Prix des médicaments: le Conseil fédéral veut affaiblir la loi sur la transparence

Dans le cadre de la révision de la loi sur l’assurance-maladie (LAMal), le Conseil fédéral veut non seulement ancrer les modèles de prix avec rabais secrets dans la loi, mais aussi limiter l’accès aux documents concernés. Un avis de droit commandé par Public Eye constate que cette manœuvre représenterait «une restriction au principe de transparence contraire au système». Les autorités suisses ne doivent pas capituler devant l’industrie pharmaceutique, en lui permettant de continuer à imposer des prix – et des marges – exorbitants, tout en empêchant le contrôle démocratique.

Négocier des rabais secrets sur les nouveaux médicaments par le biais de «modèles de prix» fait depuis longtemps partie des pratiques controversées de l’Office fédéral de la santé publique (OFSP) avec la puissante industrie pharmaceutique. Dans le cadre du deuxième paquet de mesures visant à maîtriser les coûts de la santé, le Conseil fédéral souhaite rétroactivement légaliser cette pratique. Un «modèle de prix» est une convention entre l’OFSP et une firme pharmaceutique qui fixe les modalités d’admission du médicament dans la liste des spécialités afin de permettre la prise en charge financière du traitement par l’assurance-maladie obligatoire. Aujourd’hui déjà, la moitié de ces modèles de prix font l’objet de rabais secrets. Mais grâce à la loi sur la transparence (LTrans), en vigueur depuis 2006, les autorités sont tenues de donner accès, sur demande, à tous les documents pertinents. Le Conseil fédéral tente aujourd’hui d’empêcher ce contrôle démocratique, en «refus[ant] l’accès aux documents officiels dans la mesure où ils concernent le montant, le calcul ou les modalités des restitutions au sens de l’art. 52b».  

La loi sur la transparence (LTrans) prévoit déjà des exceptions, mais celles-ci portent uniquement sur des domaines critiques en matière de politique de sécurité.
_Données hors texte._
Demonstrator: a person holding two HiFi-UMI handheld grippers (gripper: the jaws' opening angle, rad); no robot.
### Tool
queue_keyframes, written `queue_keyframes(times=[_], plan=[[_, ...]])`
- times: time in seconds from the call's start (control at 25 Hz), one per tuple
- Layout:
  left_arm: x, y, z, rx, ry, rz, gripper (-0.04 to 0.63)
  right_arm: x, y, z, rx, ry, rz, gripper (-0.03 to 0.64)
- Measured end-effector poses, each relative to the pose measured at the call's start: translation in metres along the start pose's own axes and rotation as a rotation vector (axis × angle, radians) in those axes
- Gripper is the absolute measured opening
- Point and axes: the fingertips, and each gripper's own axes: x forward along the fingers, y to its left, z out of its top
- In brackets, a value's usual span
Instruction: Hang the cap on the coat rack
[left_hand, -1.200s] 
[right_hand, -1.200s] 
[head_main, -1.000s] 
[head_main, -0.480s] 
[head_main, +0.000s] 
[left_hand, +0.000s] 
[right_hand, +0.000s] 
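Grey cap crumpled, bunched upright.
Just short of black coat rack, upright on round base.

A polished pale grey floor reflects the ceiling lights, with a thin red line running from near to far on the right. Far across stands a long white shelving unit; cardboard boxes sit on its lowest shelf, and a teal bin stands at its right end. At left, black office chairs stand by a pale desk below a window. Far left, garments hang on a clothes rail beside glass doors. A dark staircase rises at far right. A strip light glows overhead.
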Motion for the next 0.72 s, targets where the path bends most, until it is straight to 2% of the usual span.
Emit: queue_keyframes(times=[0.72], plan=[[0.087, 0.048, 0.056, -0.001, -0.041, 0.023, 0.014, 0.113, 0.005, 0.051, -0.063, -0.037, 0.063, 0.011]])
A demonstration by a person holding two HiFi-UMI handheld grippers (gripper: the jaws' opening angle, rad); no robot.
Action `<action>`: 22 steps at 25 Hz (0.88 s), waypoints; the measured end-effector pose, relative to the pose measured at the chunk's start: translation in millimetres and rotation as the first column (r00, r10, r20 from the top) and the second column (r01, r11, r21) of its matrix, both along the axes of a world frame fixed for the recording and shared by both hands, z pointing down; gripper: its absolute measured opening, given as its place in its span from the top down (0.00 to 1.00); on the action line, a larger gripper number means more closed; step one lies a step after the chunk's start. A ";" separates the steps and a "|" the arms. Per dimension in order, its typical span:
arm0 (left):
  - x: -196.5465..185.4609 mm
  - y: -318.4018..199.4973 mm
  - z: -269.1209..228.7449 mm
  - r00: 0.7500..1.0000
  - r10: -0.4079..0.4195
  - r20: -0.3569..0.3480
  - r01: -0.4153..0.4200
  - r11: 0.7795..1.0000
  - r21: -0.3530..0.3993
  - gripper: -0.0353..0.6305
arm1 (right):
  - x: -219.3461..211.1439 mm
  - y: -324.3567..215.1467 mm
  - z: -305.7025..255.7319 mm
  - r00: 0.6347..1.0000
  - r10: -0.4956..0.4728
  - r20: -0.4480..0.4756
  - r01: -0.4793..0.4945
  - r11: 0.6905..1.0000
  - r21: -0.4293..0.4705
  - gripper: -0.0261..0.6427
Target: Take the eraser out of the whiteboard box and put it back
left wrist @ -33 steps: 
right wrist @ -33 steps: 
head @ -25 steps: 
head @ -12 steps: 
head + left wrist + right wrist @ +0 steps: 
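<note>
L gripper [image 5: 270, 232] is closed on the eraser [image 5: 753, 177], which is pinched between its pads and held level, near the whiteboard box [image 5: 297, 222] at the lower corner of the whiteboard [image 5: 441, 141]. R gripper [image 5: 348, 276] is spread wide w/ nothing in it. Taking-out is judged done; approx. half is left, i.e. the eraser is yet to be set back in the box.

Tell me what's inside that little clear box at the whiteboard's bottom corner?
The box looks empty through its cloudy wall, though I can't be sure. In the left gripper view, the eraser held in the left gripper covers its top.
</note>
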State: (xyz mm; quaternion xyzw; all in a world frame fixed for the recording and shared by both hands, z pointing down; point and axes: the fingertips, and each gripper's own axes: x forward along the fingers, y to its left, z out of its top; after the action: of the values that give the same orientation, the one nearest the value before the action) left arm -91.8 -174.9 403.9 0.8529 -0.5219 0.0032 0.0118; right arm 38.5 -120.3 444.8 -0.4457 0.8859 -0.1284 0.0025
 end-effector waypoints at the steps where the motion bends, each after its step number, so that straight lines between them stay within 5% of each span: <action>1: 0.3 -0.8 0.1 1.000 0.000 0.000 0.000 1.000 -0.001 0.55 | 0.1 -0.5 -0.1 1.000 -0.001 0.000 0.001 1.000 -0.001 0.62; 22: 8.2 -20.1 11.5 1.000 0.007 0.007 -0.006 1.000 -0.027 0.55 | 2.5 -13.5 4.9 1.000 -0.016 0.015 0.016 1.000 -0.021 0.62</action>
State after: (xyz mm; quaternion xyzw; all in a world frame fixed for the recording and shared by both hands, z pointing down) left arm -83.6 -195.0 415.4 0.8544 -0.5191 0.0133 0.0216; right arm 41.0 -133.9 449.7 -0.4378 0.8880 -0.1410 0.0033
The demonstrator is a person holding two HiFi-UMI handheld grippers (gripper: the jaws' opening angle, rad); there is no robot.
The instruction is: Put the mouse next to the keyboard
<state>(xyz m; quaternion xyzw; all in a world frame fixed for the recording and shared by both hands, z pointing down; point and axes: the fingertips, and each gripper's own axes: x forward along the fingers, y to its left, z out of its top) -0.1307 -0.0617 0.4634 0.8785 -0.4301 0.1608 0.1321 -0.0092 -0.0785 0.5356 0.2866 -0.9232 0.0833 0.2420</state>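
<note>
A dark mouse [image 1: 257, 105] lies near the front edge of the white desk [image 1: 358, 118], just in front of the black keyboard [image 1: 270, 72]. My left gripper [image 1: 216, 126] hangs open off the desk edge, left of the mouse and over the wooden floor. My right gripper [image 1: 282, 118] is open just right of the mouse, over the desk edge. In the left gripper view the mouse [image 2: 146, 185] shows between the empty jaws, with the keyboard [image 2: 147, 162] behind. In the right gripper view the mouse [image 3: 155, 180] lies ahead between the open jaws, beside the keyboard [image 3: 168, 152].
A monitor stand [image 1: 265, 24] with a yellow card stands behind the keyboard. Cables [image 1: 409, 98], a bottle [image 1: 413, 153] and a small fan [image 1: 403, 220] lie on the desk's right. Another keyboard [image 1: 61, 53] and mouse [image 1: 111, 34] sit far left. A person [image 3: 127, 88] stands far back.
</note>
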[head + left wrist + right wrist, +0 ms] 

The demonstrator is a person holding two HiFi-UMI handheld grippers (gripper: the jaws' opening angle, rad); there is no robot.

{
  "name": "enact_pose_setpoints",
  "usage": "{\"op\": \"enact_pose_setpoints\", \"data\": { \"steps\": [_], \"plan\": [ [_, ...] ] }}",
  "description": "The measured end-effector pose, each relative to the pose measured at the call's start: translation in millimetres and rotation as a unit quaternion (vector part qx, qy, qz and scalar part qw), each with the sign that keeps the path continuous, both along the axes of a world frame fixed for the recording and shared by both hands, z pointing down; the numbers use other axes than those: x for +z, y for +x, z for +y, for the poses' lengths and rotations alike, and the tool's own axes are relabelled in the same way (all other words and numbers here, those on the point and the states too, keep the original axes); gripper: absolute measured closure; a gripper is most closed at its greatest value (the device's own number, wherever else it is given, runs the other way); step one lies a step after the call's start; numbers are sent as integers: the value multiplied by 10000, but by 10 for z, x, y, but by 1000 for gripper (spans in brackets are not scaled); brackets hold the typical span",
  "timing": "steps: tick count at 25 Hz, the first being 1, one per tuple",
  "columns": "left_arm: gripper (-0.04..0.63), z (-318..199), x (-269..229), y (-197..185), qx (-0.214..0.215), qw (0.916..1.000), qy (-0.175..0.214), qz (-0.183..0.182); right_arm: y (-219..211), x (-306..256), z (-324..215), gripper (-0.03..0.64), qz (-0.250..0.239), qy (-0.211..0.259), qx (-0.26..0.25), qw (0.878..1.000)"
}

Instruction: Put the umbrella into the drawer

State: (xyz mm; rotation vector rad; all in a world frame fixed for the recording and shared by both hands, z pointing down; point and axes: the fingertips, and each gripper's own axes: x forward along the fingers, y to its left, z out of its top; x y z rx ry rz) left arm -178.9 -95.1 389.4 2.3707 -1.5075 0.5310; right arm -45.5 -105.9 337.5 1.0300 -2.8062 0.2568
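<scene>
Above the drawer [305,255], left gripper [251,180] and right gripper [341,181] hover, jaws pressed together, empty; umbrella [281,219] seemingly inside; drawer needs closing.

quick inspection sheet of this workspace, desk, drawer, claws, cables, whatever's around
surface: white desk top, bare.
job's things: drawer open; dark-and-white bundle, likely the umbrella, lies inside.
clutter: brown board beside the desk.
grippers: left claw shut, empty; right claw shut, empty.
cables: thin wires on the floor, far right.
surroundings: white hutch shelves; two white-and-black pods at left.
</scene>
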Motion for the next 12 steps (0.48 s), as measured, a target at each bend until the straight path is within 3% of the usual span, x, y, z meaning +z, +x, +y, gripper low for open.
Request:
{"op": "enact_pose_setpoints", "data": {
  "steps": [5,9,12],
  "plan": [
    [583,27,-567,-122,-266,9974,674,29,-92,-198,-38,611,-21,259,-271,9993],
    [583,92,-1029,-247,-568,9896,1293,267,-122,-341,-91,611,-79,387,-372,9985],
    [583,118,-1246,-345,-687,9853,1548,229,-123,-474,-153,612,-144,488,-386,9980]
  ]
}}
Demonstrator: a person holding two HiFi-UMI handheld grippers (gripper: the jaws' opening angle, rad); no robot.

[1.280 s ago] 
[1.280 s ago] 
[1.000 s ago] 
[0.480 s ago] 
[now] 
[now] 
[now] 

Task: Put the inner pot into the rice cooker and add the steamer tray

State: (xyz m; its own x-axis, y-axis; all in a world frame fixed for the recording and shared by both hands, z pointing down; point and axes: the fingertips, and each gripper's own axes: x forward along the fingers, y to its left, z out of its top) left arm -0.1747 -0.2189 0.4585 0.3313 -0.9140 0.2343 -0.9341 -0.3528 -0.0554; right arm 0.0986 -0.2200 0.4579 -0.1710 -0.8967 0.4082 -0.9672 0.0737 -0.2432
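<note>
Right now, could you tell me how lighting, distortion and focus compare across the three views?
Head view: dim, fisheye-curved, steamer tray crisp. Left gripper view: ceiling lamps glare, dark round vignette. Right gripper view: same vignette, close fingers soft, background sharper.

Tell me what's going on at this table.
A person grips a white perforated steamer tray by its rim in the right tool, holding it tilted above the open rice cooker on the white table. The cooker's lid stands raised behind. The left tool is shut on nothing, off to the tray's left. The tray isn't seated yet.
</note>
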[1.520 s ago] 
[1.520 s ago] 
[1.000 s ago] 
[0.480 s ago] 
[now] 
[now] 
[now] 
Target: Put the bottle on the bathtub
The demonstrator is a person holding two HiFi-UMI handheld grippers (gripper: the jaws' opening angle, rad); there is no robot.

Aucune ne concerne des sujets de politique sociale, comme le prix des médicaments, dont la fixation incombe à l’OFSP. La volonté du Conseil fédéral d’affaiblir le principe de transparence en verrouillant l’accès aux informations pertinentes constituerait un dangereux précédent. C'est la conclusion à laquelle parvient Markus Prazeller, un avocat bâlois spécialisé dans le droit des médias qui a analysé pour Public Eye la proposition d’article 52c. Il estime que le Conseil fédéral mène ainsi «une politique économique […] au détriment du principe de transparence». Et ce «dans le domaine des assurances sociales en particulier, qui engendre des coûts considérables pour l'État et les assuré∙e∙s».  

Sur le plan politique également, l’attaque du Conseil fédéral contre le libre accès aux informations officielles, essentiel au bon fonctionnement de la démocratie, se heurte à une forte opposition, comme en témoigne le rapport de consultation, avec 126 organisations et partis qui se sont prononcés sur cette mesure. Il indique que «l’exception à la loi sur la transparence a été rejetée par une majorité» d’entre eux. Outre le PS et les Vert∙e∙s, le Parti évangélique s’y oppose également. Le PLR et l’UDC estiment aussi qu’un «système sans transparence n’est pas souhaitable». Même Economiesuisse et l’Union suisse des arts et métiers jugent «pas satisfaisante» la restriction d’accès proposée par le Conseil fédéral. Et pour l’Union syndicale suisse, la proposition est tout simplement «une capitulation face aux intérêts économiques privés». Public Eye espère que cette proposition problématique sera examinée comme il se doit par une commission chargée des questions fondamentales pour la démocratie, telle que la Commission des institutions politiques.